Я снова отклонился. Нужно продолжать мой рассказ. Я хотел наглядно доказать, что, несмотря на нежный возраст, был вполне способен оценить качество вин, которые я пил в тот вечер в английском посольстве в Париже. Да, их трудно забыть.
Мы начали с «Шабли Гран Крю Греноль». Потом перешли к «Латуру». Потом к «Ришебургу». А с десертом нам подали «Икем» многолетней выдержки. Сейчас я не могу вспомнить года этих вин, но все они были очень старыми.
После ужина дамы во главе с леди Мейкпис удалились, и сэр Чарльз повел мужчин в просторную гостиную, чтобы выпить портвейна, бренди и кофе.
В гостиной мужчины разбились на группы, и я быстро пристроился к хозяину.
— А, мой мальчик, — улыбнулся он. — Садитесь рядом со мной.
Отлично.
В этой группе оказалось одиннадцать человек, включая меня, и сэр Чарльз церемонно представил меня каждому из них по очереди.
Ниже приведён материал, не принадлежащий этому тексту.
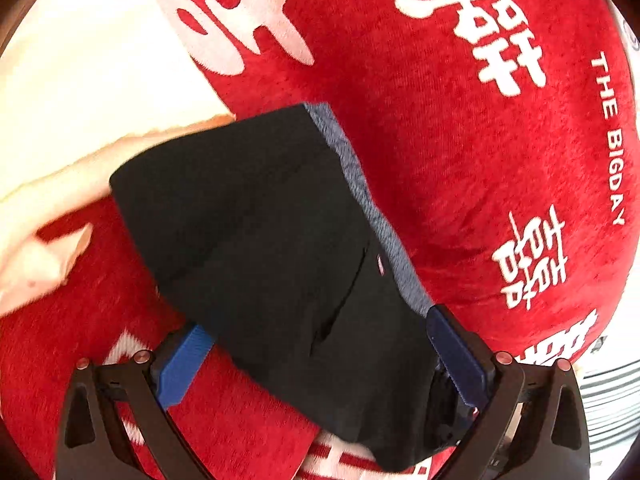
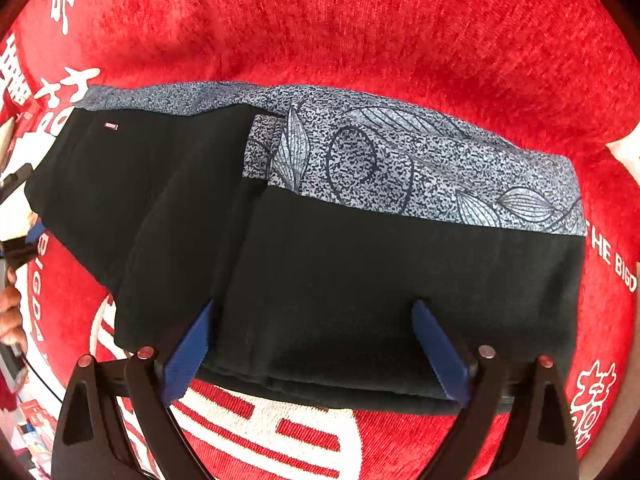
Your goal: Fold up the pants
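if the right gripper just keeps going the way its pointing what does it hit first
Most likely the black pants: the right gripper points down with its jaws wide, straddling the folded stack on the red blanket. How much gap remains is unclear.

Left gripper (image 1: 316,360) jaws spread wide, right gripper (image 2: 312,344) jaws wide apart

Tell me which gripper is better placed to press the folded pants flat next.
Probably the right gripper: it points straight down over the folded pants, jaws open astride the near edge. The left gripper sits open at one narrow end.
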The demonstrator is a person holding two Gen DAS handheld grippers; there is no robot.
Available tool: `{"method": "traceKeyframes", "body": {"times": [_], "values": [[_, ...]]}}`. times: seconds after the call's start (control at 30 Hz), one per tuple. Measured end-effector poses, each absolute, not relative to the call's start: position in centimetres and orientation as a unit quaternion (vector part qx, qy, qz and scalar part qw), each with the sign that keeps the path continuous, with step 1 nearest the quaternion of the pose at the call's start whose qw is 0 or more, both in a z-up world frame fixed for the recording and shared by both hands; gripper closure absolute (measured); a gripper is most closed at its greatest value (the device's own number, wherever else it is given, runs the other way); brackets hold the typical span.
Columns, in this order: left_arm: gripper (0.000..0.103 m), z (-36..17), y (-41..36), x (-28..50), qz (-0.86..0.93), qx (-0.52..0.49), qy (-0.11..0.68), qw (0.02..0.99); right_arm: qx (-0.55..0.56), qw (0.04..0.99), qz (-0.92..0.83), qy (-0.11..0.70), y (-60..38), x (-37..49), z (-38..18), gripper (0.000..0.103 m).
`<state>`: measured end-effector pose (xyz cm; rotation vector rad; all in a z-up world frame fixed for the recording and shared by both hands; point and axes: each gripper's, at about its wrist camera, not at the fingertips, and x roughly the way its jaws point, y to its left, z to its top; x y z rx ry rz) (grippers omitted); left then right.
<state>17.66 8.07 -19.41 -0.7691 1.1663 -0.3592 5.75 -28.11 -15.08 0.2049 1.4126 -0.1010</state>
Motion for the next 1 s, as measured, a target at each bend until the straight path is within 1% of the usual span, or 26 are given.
{"method": "traceKeyframes", "body": {"times": [0.1, 0.17, 0.27, 0.33, 0.37, 0.4, 0.43, 0.47, 0.5, 0.53, 0.6, 0.77, 0.93, 1.0], "values": [[0.0, -18.2, 7.9, 18.2, -0.178, -0.371, 0.518, 0.75, 0.095, 0.755, -0.045, 0.647, -28.0, 6.0, -15.1, 0.006], [0.0, -17.3, 7.0, 18.6, -0.19, -0.357, 0.505, 0.762, 0.096, 0.755, -0.045, 0.647, -28.0, 6.1, -15.1, 0.006], [0.0, -19.3, 6.0, 19.6, -0.164, -0.34, 0.542, 0.751, 0.098, 0.757, -0.045, 0.645, -28.3, 5.7, -15.0, 0.006], [0.001, -19.2, 5.8, 19.6, -0.157, -0.336, 0.538, 0.757, 0.1, 0.757, -0.044, 0.644, -28.4, 5.7, -14.9, 0.006], [0.003, -19.0, 5.1, 19.8, -0.146, -0.315, 0.549, 0.761, 0.101, 0.758, -0.043, 0.643, -28.5, 5.6, -14.8, 0.006], [0.014, -18.8, 4.7, 19.8, -0.131, -0.295, 0.556, 0.766, 0.103, 0.758, -0.041, 0.643, -28.7, 5.5, -14.7, 0.006], [0.03, -18.6, 4.3, 19.8, -0.115, -0.275, 0.562, 0.772, 0.105, 0.758, -0.041, 0.643, -28.8, 5.5, -14.5, 0.008], [0.043, -18.4, 4.0, 19.8, -0.097, -0.255, 0.569, 0.776, 0.108, 0.757, -0.04, 0.643, -29.0, 5.6, -14.2, 0.012], [0.067, -18.3, 3.9, 19.9, -0.081, -0.239, 0.578, 0.776, 0.116, 0.757, -0.038, 0.641, -29.2, 5.7, -13.6, 0.014], [0.072, -18.3, 4.3, 19.7, -0.076, -0.235, 0.581, 0.776, 0.123, 0.757, -0.037, 0.64, -29.4, 5.9, -13.0, 0.015], [0.074, -17.7, 3.9, 19.4, -0.073, -0.208, 0.579, 0.785, 0.135, 0.758, -0.033, 0.637, -29.5, 6.4, -11.6, 0.015], [0.076, -13.9, -1.3, 17.7, -0.084, -0.047, 0.539, 0.837, 0.155, 0.748, 0.015, 0.645, -27.8, 9.0, -8.4, 0.014], [0.076, -11.6, -5.5, 14.9, -0.112, 0.08, 0.494, 0.858, 0.131, 0.744, 0.087, 0.649, -23.7, 14.2, -4.1, 0.013], [0.076, -11.2, -6.7, 14.3, -0.121, 0.113, 0.48, 0.861, 0.127, 0.74, 0.12, 0.649, -21.6, 17.0, -2.3, 0.012]]}}
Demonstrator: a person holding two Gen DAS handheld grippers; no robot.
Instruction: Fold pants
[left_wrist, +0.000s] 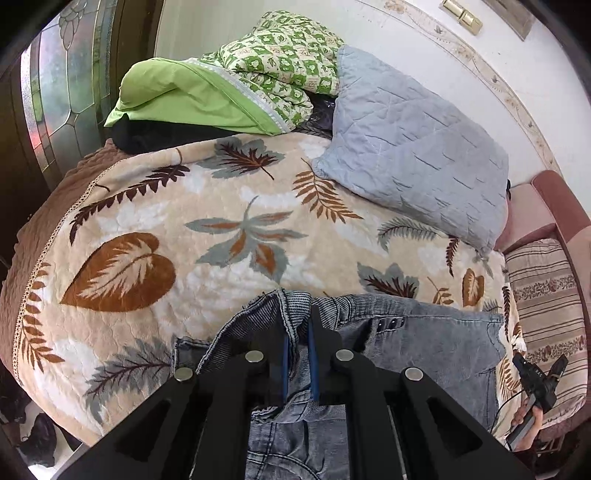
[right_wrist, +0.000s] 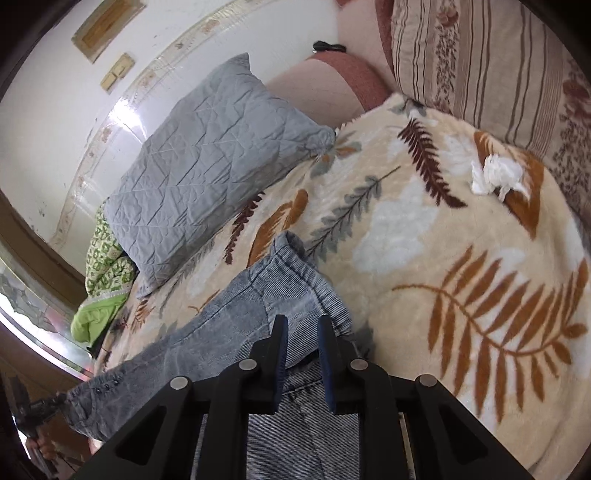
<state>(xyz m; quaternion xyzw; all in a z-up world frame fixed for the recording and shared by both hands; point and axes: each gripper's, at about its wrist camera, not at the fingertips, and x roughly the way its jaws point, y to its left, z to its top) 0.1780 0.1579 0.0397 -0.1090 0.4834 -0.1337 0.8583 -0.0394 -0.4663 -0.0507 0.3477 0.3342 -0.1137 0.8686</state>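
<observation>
Both grippers pinch the jeans (left_wrist: 424, 343): the left gripper (left_wrist: 298, 332) clamps a raised fold, the right gripper (right_wrist: 303, 332) holds cloth between narrowed jaws. Beyond them the jeans lie on the leaf-print blanket (left_wrist: 221, 236), a grey pillow (left_wrist: 417, 155) farther off.

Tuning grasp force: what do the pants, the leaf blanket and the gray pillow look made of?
pants: faded gray-blue denim, fine ribbed weave, stitched seams, metal studs.
leaf blanket: thick plush fleece, likely synthetic; fuzzy embossed pile.
gray pillow: quilted woven cover, matte, with creased stitch lines; probably cotton or a blend.
</observation>
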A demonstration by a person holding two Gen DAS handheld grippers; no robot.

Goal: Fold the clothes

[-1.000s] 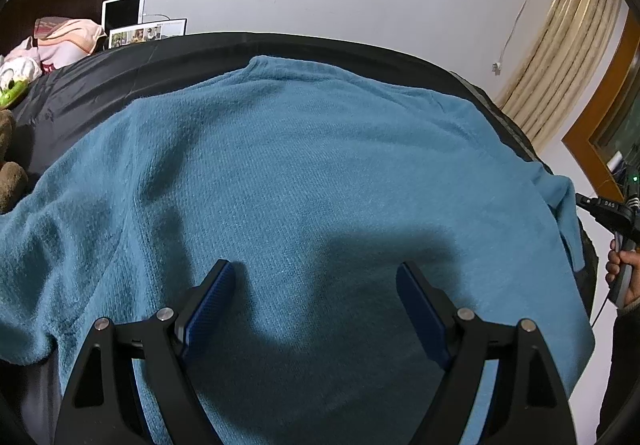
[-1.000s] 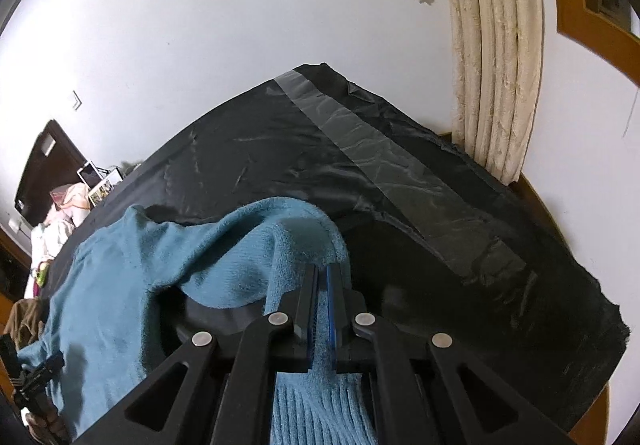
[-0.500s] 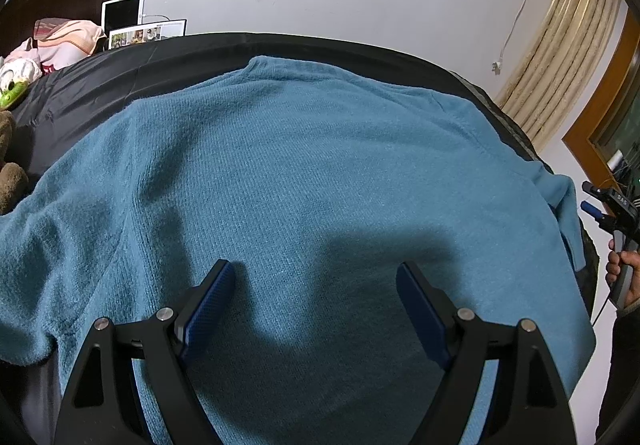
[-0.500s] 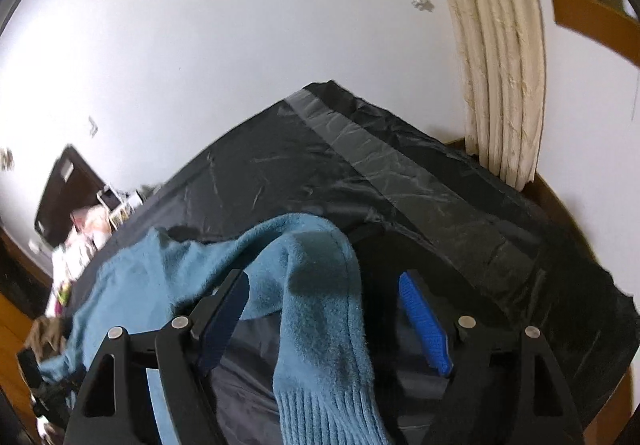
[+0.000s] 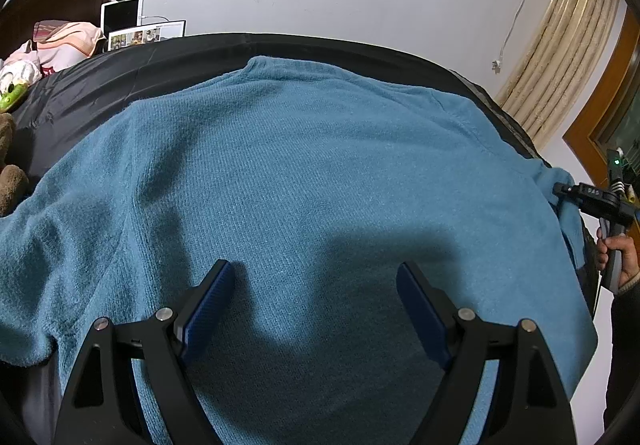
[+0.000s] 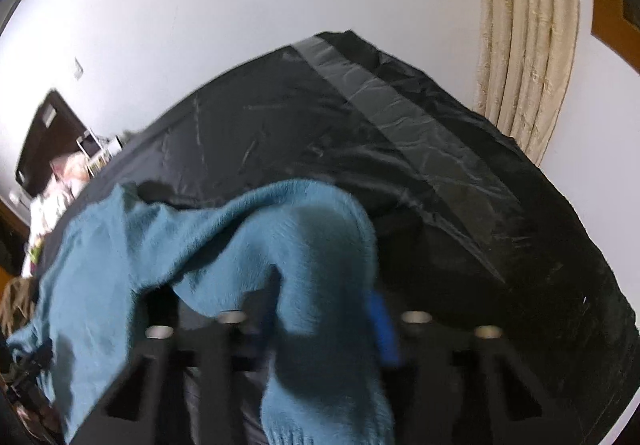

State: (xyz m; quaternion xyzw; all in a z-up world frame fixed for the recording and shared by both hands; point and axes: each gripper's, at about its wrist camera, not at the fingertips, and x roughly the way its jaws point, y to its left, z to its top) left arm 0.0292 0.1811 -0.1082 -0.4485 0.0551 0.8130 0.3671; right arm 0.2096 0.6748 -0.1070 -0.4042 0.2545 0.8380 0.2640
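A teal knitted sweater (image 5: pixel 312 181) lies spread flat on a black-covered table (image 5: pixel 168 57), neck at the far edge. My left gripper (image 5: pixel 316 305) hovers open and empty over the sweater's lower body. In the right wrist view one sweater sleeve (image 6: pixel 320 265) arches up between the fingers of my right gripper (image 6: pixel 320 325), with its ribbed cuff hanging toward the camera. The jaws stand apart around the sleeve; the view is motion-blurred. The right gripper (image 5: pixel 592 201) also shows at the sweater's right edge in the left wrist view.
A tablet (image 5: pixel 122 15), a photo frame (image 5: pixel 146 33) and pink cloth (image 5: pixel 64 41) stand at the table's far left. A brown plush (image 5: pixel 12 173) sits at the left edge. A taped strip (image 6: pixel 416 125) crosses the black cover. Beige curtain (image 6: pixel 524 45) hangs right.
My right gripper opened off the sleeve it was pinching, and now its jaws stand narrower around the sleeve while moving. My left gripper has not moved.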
— Это молодой Освальд Корнелиус, — объявил он. — Его отец был нашим человеком в Копенгагене. Познакомьтесь с немецким послом, Освальд.
Я познакомился с немецким послом. Потом познакомился с итальянским послом, венгерским послом, русским послом, перуанским послом и мексиканским. Еще я познакомился с французским министром иностранных дел, генералом французской армии и, наконец, с забавным смуглым человечком из Японии, который представился просто мистером Мицуко. Все знали английский и, вероятно, из уважения к хозяину решили говорить только на этом языке.
— Налейте себе портвейна, молодой человек, — обратился ко мне сэр Чарльз Мейкпис, — и передайте его по кругу. — Я налил себе портвейна и осторожно передал бутылку налево. — Это хороший портвейн. «Фонсека» восемьдесят седьмого года. Ваш отец говорил мне, что вы поступили в Тринити. Верно?
— Да, сэр, — ответил я.
Момент мог наступить в любую секунду. Нельзя его упустить. Я должен за него ухватиться.
— Что вы изучаете? — поинтересовался сэр Чарльз.
— Естественные науки, сэр, — ответил я и приступил к осуществлению своего плана. — Между прочим, — повысил я голос так, чтобы все могли меня услышать, — сейчас в одной из лабораторий проводится совершенно удивительная работа. Чрезвычайно секретная. Вы просто не поверите, какое открытие они недавно сделали.
Десять голов поднялись, и десять пар глаз оторвались от стаканов с портвейном и чашек с кофе и с интересом воззрились на меня.
— Я не знал, что вы уже учитесь, — удивился сэр Чарльз. — Я думал, вам нужно год подождать, и именно поэтому вы здесь.
— Так и есть, — подтвердил я, — но мой будущий куратор предложил мне в прошлом семестре поработать в лаборатории естественных наук.
— И могу я спросить, что же такого секретного и выдающегося они открыли? — в голосе сэра Чарльза слышалась насмешка. Кто может его за это винить?
— Ну… — протянул я и загадочно замолчал.
Молчание длилось несколько секунд. Девять иностранцев и британский посол тихо сидели и вежливо ждали продолжения. В их взглядах читалось терпение и удивленный интерес. «Какой нахальный мальчишка, — казалось, говорят они, — имеет смелость разглагольствовать перед нами. Но пусть говорит. Лучше слушать его, чем рассуждать о политике».